■ **PROBLEM**
Retype all of the listing exactly, with no pictures.

■ **PROVIDED MATERIAL**
__________________________________________________

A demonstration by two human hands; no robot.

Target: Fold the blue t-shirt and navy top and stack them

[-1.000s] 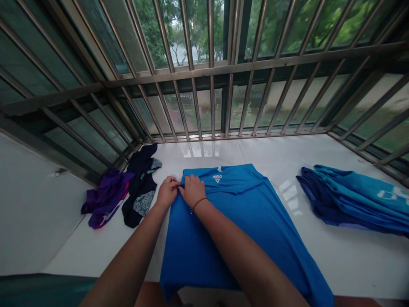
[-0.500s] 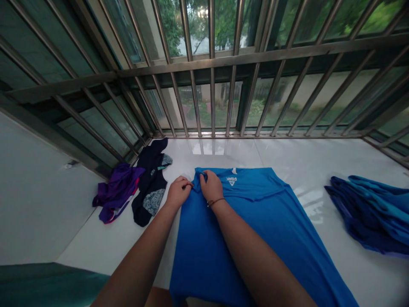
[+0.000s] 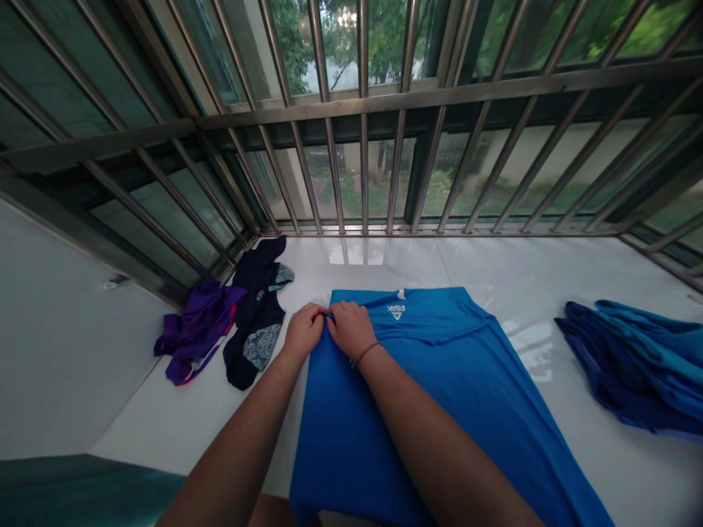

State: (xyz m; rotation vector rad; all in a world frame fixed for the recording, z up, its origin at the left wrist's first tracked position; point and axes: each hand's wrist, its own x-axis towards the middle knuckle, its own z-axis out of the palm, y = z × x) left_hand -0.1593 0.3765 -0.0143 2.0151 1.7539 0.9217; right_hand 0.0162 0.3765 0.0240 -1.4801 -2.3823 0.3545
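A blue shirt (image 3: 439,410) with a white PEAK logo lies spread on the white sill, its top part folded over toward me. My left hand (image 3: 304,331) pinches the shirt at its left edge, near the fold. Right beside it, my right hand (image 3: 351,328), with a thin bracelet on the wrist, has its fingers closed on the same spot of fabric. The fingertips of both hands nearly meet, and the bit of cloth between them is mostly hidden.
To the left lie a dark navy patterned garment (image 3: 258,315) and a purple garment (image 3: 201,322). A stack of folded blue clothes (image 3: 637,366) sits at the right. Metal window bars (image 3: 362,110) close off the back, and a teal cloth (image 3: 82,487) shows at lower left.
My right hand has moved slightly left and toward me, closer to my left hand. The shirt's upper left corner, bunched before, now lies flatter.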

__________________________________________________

■ **RESULT OF THIS TASK**
A demonstration by two human hands; no robot.

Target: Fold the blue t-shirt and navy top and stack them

[-1.000s] 
[-0.500s] 
[+0.000s] 

State: (xyz m; rotation vector rad; all in a world frame fixed for the recording, z up, its origin at the left wrist's first tracked position; point and axes: each hand's wrist, its own x-axis towards the middle knuckle, its own z-axis out of the palm, y = z × x) left_hand -0.1593 0.3765 -0.0143 2.0151 1.7539 0.9217; right_hand 0.0162 0.3765 0.0240 -1.4801 -2.3823 0.3545
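A blue shirt (image 3: 439,410) with a white PEAK logo lies spread on the white sill, its top part folded over toward me. My left hand (image 3: 304,331) pinches the shirt at its left edge, near the fold. Right beside it, my right hand (image 3: 351,328), with a thin bracelet on the wrist, has its fingers closed on the same spot of fabric. The fingertips of both hands nearly meet, and the bit of cloth between them is mostly hidden.
To the left lie a dark navy patterned garment (image 3: 258,315) and a purple garment (image 3: 201,322). A stack of folded blue clothes (image 3: 637,366) sits at the right. Metal window bars (image 3: 362,110) close off the back, and a teal cloth (image 3: 82,487) shows at lower left.
My right hand has moved slightly left and toward me, closer to my left hand. The shirt's upper left corner, bunched before, now lies flatter.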

This exercise requires no further work.